Mesa de Redacción

Que gire la puerta

14.07.2021 | 00:28
Que gire la puerta

ESCUCHAR que Pedro Sánchez iba a acometer una crisis de gobierno me provocó una sensación de desazón motivada por la experiencia que establece que los cargos políticos se crean, pero casi nunca se destruyen: simplemente, se transforman. No habían pasado ni 48 horas y ya empezamos a comprobar que la puerta giratoria volvía a estar en marcha.

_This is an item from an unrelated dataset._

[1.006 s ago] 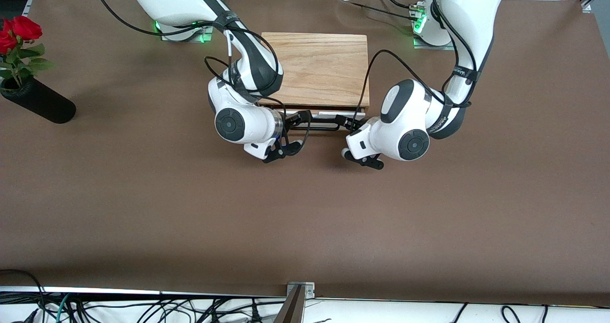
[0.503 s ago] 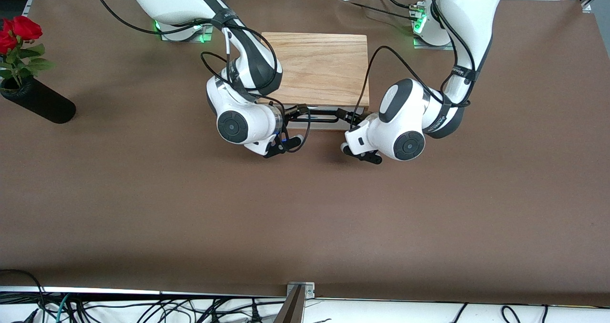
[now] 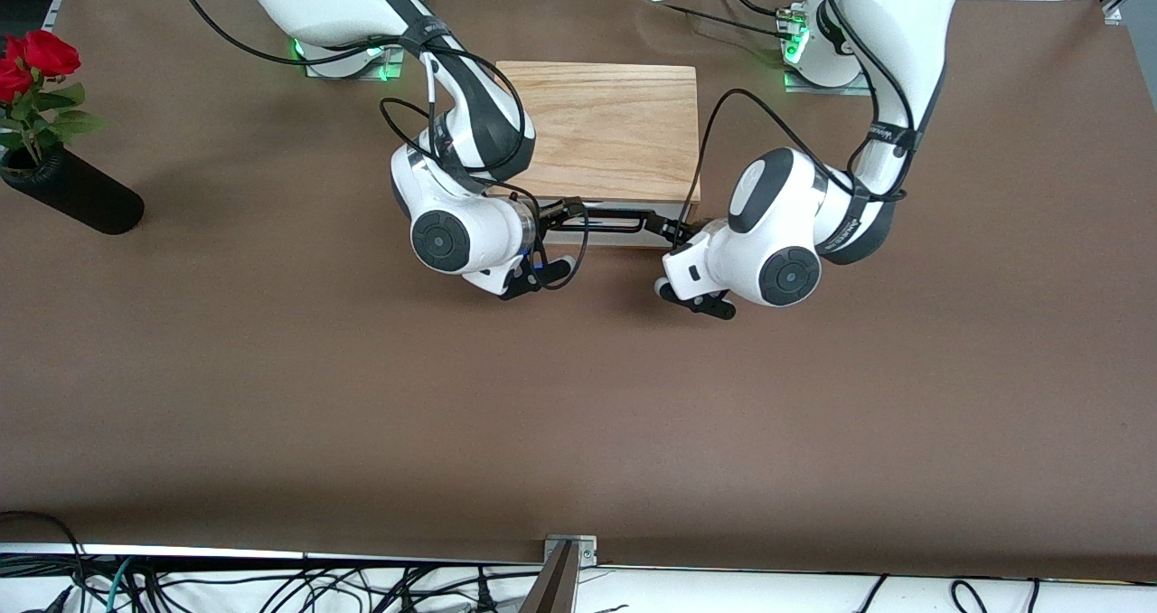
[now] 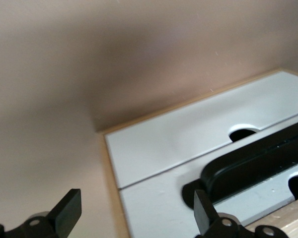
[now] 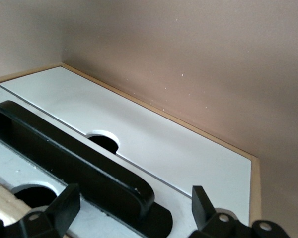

Como ocurre en la Casa Real con la llegada de nuevos miembros, sean hijos o hijas de los monarcas, sean los y las consortes que estos se van encontrando por el camino, sean los nietos y nietas que acabarán naciendo a la sombra del titular de turno y de los eméritos que quedan por el camino... en la política también la nómina va en aumento en una progresión sostenida. Los cargos públicos que ocupan son finitos, pero la suerte de poltronas que les esperan más allá de la gloria política no tiene fin. Y a unos y a otros, acabamos pagándoles los de siempre. Así que el ejercicio del quítate tú p'a ponerme yo que ha puesto en marcha Sánchez me provoca un agudo recelo. Los defenestrados y defenestradas acabarán más pronto que tarde siendo beneficiarios de un acomodo bastante mejor remunerado que el que dejan, y sin el lastre además del foco público. Todo ello sin haber pasado más oposición que el veredicto del tribunal unipersonal encarnado en el presidente, dios y creador de seres de lo público. Ni examen para entrar, ni rendición de cuentas al salir. No es precisamente lo que se le exige al común de los mortales.